The Result Carries Weight
After six weeks of playoff chaos, we have reached a Stanley Cup Final that actually delivers on the hype. The Carolina Hurricanes emerged from the Eastern Conference having lost just one game since April 13, sitting four wins away from their second championship. Standing in their way is a Vegas Golden Knights team that dispatched the Presidents' Trophy-winning Colorado Avalanche in a third-round sweep.
What separates these teams is also what makes them dangerous. Vegas plays a suffocating defensive game under John Tortorella—complete neutral zone closure and a lethal forecheck that mirrors their 2023 championship form. Carolina prefers a different approach: dominate puck possession, outshoot opponents by wild margins, and limit opposing chances by simply taking the puck away.
The matchup already has enough history; the job is to keep the reading list shorter than the tension.
The most telling playoff statistic belongs to Vegas. Their penalty kill has scored four shorthanded goals while conceding just five power-play goals across three rounds—a rare negative goal differential that favors the Golden Knights. Carolina's power play has cratered since the postseason began, averaging 4.2 goals per 60 minutes against Ottawa, Philadelphia, and Montreal, compared to their regular-season 9.1.
The Moment That Swung It
If Vegas can maintain discipline, special teams could decide this series.

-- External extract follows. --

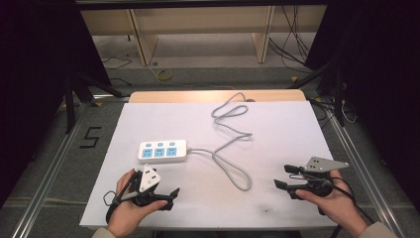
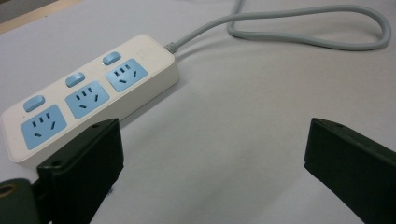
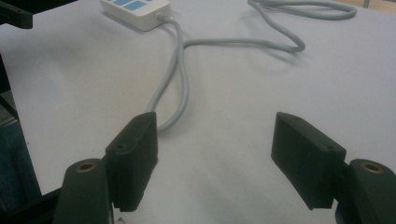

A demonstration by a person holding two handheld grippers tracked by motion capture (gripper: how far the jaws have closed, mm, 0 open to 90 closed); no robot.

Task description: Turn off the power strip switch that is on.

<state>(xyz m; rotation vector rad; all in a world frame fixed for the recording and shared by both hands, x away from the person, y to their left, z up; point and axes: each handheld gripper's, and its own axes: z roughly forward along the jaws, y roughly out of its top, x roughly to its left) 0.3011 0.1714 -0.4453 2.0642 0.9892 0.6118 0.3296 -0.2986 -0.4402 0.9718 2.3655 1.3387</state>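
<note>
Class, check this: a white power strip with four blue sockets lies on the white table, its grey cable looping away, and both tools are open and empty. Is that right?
Not quite. The power strip has three blue sockets, not four, as the left gripper view shows. The rest stands.

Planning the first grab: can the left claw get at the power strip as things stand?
Probably yes. The left claw is open and holds nothing, the power strip lies just beyond it, and only bare white table lies between them.
</note>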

K'Andre Miller anchors Carolina's defense with a $60-million contract and has been exceptional in playoffs. The Hurricanes outscore opponents 16-3 at even strength with Miller on the ice—the best margin of any playoff skater. That production matters because Carolina will control the puck at even strength, spending an outsized amount of time in the offensive zone.
Both teams are built similarly: strong defensive structures, elite goaltending, and forward groups capable of finishing. This is the kind of final where the series might hinge on a single bounce or a third-line contribution.
The Race Tightens
Carolina was my pick before the playoffs started, and their puck dominance still feels like the deciding factor. But Tortorella has transformed Vegas into something resembling a championship team. This goes seven.